VIDEO: New Life: Amputee Headed To The 2026 Paralympics
A sporty woman opted to have both her legs amputated after a disability left her wheelchair-bound – and is now training to compete in the Paralympics.
Taylor Layle, 22, was born with a condition called club foot which caused her feet to be turned in – which grew more and more severe over her teenage years.
By the age of 16, it reached a point where she had to begin using a wheelchair and eventually had to give up playing sports due to the pain.
Doctors warned Taylor that she would need corrective surgery, but despite several surgeries throughout 2017, the condition continued to worsen.
So over 2018 and 2019, brave Taylor bit the bullet and opted to have BOTH her legs amputated in a bid to get her active life back.
In 2020, she finally got the prosthetic limbs that would allow this to happen – and now she is training to be a Paralympic snowboarder.
Taylor, from Clemson, South Carolina, said: “I had a normal childhood and was very active, but I had no idea that my feet were breaking down.
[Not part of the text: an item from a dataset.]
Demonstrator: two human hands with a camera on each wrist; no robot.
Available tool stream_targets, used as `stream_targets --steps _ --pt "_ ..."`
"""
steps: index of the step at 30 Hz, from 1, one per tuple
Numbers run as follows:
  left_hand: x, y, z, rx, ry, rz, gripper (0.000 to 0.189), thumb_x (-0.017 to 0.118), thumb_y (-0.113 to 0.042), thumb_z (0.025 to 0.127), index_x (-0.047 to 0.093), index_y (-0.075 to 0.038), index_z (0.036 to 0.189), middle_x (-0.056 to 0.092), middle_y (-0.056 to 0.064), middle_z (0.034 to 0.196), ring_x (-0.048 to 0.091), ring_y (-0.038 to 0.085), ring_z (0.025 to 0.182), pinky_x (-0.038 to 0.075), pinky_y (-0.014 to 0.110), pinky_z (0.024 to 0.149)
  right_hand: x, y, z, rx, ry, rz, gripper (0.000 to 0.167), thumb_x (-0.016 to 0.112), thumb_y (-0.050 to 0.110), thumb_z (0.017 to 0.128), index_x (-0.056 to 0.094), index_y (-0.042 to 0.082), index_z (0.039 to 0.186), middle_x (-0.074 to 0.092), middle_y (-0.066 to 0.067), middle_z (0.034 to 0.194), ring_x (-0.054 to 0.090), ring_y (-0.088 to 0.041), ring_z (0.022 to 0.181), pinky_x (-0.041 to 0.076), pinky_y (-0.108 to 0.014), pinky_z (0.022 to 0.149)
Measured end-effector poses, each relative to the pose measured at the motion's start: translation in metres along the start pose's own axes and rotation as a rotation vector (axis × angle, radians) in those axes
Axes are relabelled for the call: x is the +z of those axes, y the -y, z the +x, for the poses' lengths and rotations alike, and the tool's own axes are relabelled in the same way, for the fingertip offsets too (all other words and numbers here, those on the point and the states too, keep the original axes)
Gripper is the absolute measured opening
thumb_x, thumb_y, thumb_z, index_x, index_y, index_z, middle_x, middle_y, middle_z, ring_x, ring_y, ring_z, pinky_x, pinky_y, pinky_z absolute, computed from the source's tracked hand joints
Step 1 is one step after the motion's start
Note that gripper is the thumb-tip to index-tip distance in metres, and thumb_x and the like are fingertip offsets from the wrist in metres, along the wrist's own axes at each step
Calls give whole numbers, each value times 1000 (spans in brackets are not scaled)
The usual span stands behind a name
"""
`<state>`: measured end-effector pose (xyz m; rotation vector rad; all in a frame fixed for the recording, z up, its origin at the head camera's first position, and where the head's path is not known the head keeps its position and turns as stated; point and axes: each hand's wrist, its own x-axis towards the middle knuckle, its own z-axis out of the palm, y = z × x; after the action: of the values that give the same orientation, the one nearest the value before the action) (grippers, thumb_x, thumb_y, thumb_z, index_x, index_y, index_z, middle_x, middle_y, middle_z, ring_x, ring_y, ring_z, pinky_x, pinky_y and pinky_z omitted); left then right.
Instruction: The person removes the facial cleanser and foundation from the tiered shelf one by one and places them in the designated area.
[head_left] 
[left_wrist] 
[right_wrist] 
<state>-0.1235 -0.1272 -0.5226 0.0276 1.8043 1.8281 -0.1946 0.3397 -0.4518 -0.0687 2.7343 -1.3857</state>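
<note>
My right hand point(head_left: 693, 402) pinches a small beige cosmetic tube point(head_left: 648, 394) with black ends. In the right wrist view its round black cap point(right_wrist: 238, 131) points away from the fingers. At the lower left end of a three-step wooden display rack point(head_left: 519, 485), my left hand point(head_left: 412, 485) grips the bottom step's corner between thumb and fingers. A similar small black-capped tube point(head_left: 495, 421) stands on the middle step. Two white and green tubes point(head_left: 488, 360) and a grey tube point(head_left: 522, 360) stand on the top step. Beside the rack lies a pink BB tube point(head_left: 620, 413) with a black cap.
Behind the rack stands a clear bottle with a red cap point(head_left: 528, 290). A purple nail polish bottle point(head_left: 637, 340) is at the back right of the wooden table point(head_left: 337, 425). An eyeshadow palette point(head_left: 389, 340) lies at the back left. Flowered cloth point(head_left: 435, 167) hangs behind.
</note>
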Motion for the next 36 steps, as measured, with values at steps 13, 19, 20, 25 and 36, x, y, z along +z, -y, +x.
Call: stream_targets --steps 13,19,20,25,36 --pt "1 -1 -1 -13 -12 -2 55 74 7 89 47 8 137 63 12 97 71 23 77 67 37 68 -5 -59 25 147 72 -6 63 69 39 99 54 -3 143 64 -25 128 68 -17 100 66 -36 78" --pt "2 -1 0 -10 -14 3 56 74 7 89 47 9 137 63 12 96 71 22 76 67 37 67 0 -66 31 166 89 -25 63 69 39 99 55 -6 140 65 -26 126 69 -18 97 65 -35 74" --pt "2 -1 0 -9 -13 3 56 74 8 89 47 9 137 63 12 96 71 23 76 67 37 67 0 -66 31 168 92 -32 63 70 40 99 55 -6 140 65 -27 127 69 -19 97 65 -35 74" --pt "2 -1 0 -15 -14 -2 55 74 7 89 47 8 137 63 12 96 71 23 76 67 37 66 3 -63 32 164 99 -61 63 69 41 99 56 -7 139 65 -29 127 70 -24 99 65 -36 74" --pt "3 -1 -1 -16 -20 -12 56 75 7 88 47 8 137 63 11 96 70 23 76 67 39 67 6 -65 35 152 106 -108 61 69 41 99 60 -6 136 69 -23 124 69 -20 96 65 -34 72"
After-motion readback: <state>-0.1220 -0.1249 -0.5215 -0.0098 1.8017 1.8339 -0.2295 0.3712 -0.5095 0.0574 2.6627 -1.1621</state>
“It got worse and worse – to the point that by the time I was 17 if I tried to stand or walk I would pass out from the pain.
“It halted my entire life – I couldn’t get a job or walk and was living with my parents – so amputation would give me the best chance of living pain-free.
“It was a hard and painful process, but two years later I got my prosthetics.
“I remember my first steps with my prosthetics and thinking to myself that it was my first time in years taking a step that wasn’t agony.
“I spotted a post on Instagram about a snowboarding club for people in prosthetics – it sounded amazing.
“I got the hang of it so quickly and it was the most amazing feeling – now I’m hoping to compete in the 2026 Winter Paralympics.”
Communications student Taylor told how her club foot was managed as a child by medication which allowed her to have a “normal childhood”.
She recalled playing lots of sports such as basketball until the age of around 14, at which point she began suffering from tendonitis and arthritis.
But she didn’t realize how severe things had grown to be until she saw a doctor – who told her it was only going to get worse.
She said: “The pain depended on what I did – eventually I couldn’t make it through basketball practice.
“By 16, I was in a wheelchair because I would pass out from the pain if I tried to stand up or walk.”
She had several smaller surgeries in her teens in a bid to control her worsening pain to the point that she had to skip high school – just months from when she was supposed to graduate.
Taylor recalled people “not believing it” when she told them about her condition because she had been fine in her childhood – and would be accused of skipping school due to laziness.
“I’d been a straight-A student and I loved school,” she said. “But people thought I just didn’t care anymore.”
Eventually, doctors mentioned amputation – which was the only option left that might allow Taylor to one day live pain-free again.
Taylor agreed – and she underwent a below-the-knee amputation of her right leg in July 2018.
Following the major surgery, she experienced phantom pain as well as a difficult healing process that took weeks of bed rest.
The following summer she had her second amputation – an equally difficult process – and she spent a long time in her wheelchair with no alternative.
But in March 2020, as the world went into lockdown, Taylor experienced the most freedom she’d had in years – getting her prosthetic legs.
She said: “The healing process after my amputations was awful – I started to have doubts if it was worth it.
“But when I got my prosthetics it all made sense – I took my first step and thought ‘so that’s what it’s supposed to feel like.
“That was my first step in years that didn’t hurt – it was a relieving and exciting moment.”
She spent months learning how to use her prosthetic legs again and began running through a list of all her favorite things to do, and re-doing them with prosthetics.
This list included rollerblading, soccer, and ice skating – which she managed to do with ease.
But when she saw a post on Instagram about a group of coaches training amputees to snowboard with their prosthetics, she immediately got in touch.
In November 2021, she was out on the slopes for the first time in years – and her first-ever time with prosthetics.
She said: “I felt awesome. As the days went on I really got the hang of it.
“Because I hadn’t done sports properly in so long, it felt amazing to be doing it again.”
Incredibly, after just a few months of snowboarding, she is now in training for the 2026 Paralympics in Italy.
The budding sports star says amputation is the best decision she ever made – and can do things now she thought she’d never do again.
Taylor said: “I never expected my life to go in this direction, but this has been amazing.
“Now I can be active again and I have developed this whole different outlook which means I feel much more positive.
“There are so many misconceptions about amputation – it can be a hurdle, but it doesn’t mean your life is over.
“It’s an obstacle for you to overcome and remember what you can achieve if you push through it.
“I love where I’m at in my life now – my amputations have allowed me to live again.”